I know this sounds a little harsh and you may even be wondering what sort of experiences I’ve had in the past that lead me to think this way, but I was surprised too and after over 30 years in the field I’ve learned this may be more common than most of us realize or want to admit. I like a lot one line of saying I’ve found sometime ago on twitter that says: “facts don’t care about your feelings”, in order words, this is reality and if this is a problem in the tech world, then we should face it head to head. On the other hand, this is not the intention of this article, rather, the goal here is to point to the important aspects of the technical tools every software developer should have in their bags and perhaps help on clarifying a bit what they are and give a head-start on searching and learning about them.
Software developers should understand and be comfortable using data structures, it is an important aspect of every professional skills one should have because it will help in making important decisions towards a more efficient development, it helps to determine at run time the cost of memory allocation and storage to the system and how data manipulation can strongly influence the output during the life time of its implementation.
Disclaimer: My opinions are based upon my own experience spread over many years of working in the industry and it’s not tied up to any particular company alone.
What Are Data Structures?
Data Structures are models used to organize, insert, remove and store data. In the world of fast changing technology, it becomes more clear that gathering data is what may set the competitors apart in an evolving market and only those who know how to control and organize the data they receive are the ones that will survive the tough competition in a long run and come out on the top of successful businesses.
Why are they important?
Considering the SDLC (Software Development Life Cycle) of every development, data structures can be used to reduce operations at run time and produce faster and more efficient results. To do this we need to first determine what type of data structure fits best to the development we are coding and then perform something called complexity analysis, usually divided into time and storage complexity analysis.
Nowadays, storage complexity calculations are important but the concern with storage is no longer much of an issue because memory is very cheap today as compared to years ago when they were very expensive. On the other hand, time complexity is critical and it’s the main concern when designing a maintainable and scalable system. It’s important to understand that data structures come along with complexity analysis, this is the intent of using them, to make the system perform faster and more efficiently and complexity analysis is the tool that allows us to understand the advantages of one design over the other and finally determine what’s the best solution for the code. As you know, one solution may have many different approaches and the judge of which approach is the best for the use case, is the complexity analysis, as this is the metrics to measure code performance at run time.
Complexity Analysis
The golden cup of developing code is trying to develop sustainable, scalable and efficient solutions, but we all know that there is no such thing as the “perfect code”. Developer do embed traces of their own personalities into the code, some of them are more aggressive, some are more mathematical, some are more inclined to verbose, every coder has a different style and ways to approach a problem. Complexity analysis or algorithm analysis, takes away all of that and it narrows down what the code should look like if one is looking for an optimal solution. There are four notation types used for this purpose:
1- Θ notation;
2- Ω notation;
3- O notation
4- w notation
These notations are used to represent algorithm’s performances. O notation is widely used and it denotes the worst case scenario (i.e. slowest outcome) and the Ω notation denotes the best case scenario (i.e. fastest outcome). The goal here when analyzing the algorithms performance is achieve as close as possible to constant time, since this would be the fastest your code can execute in the metrics scale used.

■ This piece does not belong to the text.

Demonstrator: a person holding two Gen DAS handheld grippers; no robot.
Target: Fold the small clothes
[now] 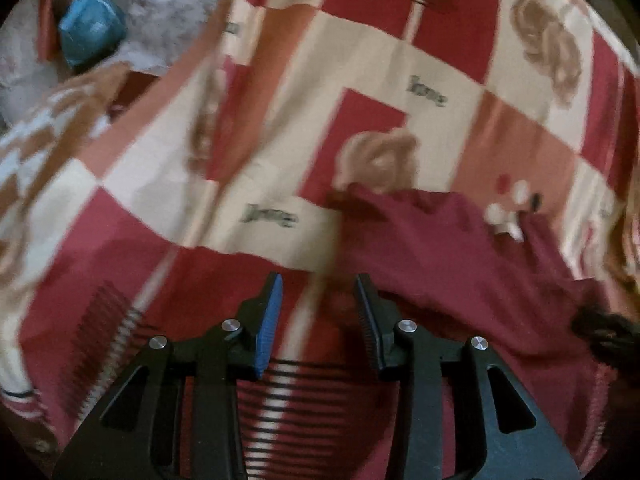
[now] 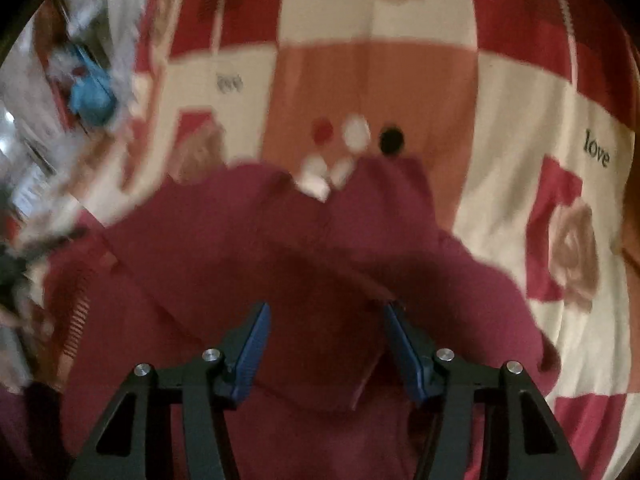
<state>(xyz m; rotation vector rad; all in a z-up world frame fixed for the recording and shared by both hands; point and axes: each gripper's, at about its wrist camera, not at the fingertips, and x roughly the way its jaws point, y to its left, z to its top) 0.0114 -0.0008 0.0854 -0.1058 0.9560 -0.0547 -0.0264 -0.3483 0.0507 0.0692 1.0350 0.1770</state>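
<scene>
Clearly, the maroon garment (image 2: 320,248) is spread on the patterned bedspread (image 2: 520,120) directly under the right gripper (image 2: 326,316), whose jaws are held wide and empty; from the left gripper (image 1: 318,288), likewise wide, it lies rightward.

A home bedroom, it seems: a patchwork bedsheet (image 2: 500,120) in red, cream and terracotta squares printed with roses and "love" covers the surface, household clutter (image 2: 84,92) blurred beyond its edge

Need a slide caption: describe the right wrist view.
Open right gripper over maroon garment on patchwork bedspread.
</scene>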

Searching some resources online you will be able to find a graph listing the gradation of all different time complexities:
Ideally, the code should fall into the green area but most of the time, it is acceptable that the code’s performance will fall into the orange one at no major cost to the final outcome.
If you want know more about complexity analysis and how to use it in your development, click here.
Categories of Data Structure
Data structures are basically divided into two main categories
1 – Inbuilt Data Structures
2 – Abstract Data Types
Inbuilt Data Structures
These are data structure embedded into most programming languages and they are used to back other types of data structures.
Samples of Inbuilt data structures are:
- Arrays
- Structures (data type definition)
Abstract Data Types
Abstract Data Types (ADT), are defined by its behavior rather than how they are implemented. Such behavior may be interaction between operations that use the data and/or possible values they can acquire.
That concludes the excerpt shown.